Return, word for word, the lines of the listing below from the one with "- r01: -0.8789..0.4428" through the one with "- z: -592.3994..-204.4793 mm", and no other lines.

## Source data
--------------------------------------------------

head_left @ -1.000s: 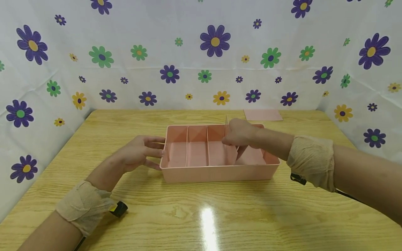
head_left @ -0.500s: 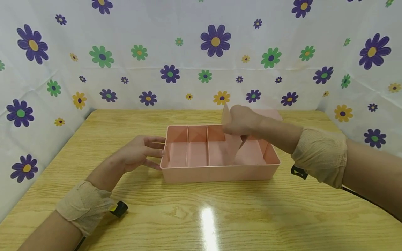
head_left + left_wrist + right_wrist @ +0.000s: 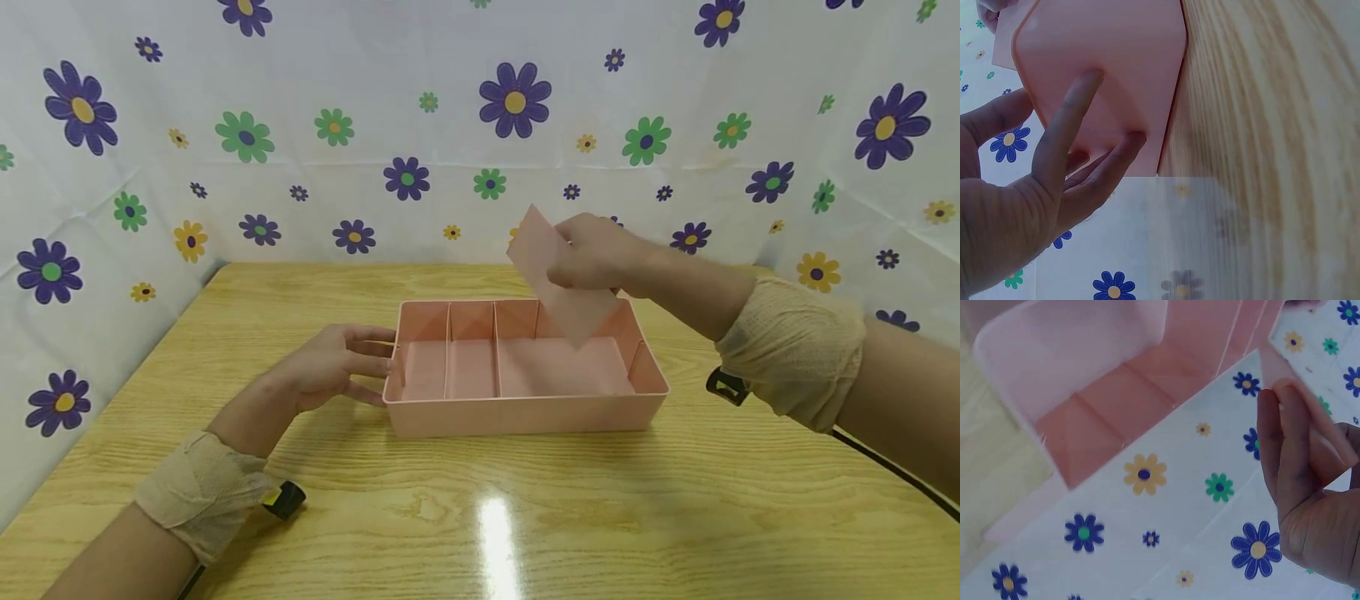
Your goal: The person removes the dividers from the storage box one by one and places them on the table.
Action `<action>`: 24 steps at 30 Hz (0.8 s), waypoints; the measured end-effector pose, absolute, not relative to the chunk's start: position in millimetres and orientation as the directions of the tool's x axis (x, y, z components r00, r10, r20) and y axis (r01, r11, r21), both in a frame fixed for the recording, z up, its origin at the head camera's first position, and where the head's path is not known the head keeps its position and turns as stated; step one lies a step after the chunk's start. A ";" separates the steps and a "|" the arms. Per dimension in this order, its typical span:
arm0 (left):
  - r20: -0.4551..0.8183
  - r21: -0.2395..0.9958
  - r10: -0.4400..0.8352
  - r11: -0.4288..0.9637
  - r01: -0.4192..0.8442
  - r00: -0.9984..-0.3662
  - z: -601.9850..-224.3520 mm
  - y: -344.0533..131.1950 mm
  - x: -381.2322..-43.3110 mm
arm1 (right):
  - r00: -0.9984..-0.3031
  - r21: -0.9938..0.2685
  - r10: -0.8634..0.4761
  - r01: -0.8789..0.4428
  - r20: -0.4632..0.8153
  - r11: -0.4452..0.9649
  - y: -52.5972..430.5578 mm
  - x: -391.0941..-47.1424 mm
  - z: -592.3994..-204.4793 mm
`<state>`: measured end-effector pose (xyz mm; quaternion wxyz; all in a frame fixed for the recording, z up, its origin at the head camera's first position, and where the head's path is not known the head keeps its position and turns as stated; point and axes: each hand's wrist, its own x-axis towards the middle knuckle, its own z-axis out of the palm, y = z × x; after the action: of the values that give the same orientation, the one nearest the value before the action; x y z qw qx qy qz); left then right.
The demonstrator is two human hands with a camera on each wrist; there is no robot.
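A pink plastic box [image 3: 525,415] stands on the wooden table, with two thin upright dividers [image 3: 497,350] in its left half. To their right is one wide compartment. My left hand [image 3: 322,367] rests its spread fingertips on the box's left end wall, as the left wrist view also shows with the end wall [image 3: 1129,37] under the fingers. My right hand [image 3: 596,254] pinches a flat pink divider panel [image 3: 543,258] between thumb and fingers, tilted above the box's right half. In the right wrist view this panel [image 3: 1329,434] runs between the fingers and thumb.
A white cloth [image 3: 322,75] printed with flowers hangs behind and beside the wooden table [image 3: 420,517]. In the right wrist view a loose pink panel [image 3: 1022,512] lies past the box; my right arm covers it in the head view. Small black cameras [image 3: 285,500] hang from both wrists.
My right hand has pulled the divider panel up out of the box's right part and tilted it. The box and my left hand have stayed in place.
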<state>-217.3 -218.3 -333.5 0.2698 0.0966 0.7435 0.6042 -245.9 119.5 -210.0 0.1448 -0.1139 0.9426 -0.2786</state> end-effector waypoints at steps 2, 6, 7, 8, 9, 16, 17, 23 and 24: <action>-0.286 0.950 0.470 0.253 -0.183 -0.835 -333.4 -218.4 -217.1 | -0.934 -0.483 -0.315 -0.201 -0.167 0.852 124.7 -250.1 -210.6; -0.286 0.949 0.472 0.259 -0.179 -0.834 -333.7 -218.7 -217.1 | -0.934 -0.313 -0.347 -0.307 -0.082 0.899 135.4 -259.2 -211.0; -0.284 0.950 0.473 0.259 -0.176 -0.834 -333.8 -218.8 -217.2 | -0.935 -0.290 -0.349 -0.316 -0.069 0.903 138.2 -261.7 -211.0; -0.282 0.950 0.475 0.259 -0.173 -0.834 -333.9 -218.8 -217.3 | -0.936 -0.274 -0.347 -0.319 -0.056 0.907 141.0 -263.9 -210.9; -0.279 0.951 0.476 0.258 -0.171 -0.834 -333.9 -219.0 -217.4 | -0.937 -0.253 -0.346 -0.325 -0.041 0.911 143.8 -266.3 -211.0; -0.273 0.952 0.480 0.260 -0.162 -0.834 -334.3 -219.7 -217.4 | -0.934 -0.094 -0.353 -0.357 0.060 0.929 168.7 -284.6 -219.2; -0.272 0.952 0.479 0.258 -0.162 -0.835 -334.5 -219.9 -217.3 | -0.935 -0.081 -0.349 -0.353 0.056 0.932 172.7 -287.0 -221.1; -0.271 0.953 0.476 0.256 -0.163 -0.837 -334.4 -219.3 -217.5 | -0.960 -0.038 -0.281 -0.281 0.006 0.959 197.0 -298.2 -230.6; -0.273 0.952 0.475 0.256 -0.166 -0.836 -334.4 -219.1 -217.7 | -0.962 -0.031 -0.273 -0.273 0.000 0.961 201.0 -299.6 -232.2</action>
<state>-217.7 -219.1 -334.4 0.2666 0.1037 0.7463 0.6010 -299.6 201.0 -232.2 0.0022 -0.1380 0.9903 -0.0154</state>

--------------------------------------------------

## Exercise output
  - r01: -0.8789..0.4428
  - r20: -0.4632..0.8153
  - r11: -0.4452..0.9649
  - y: -52.5972..430.5578 mm
  - x: -391.0941..-47.1424 mm
  - z: -592.3994..-204.4793 mm

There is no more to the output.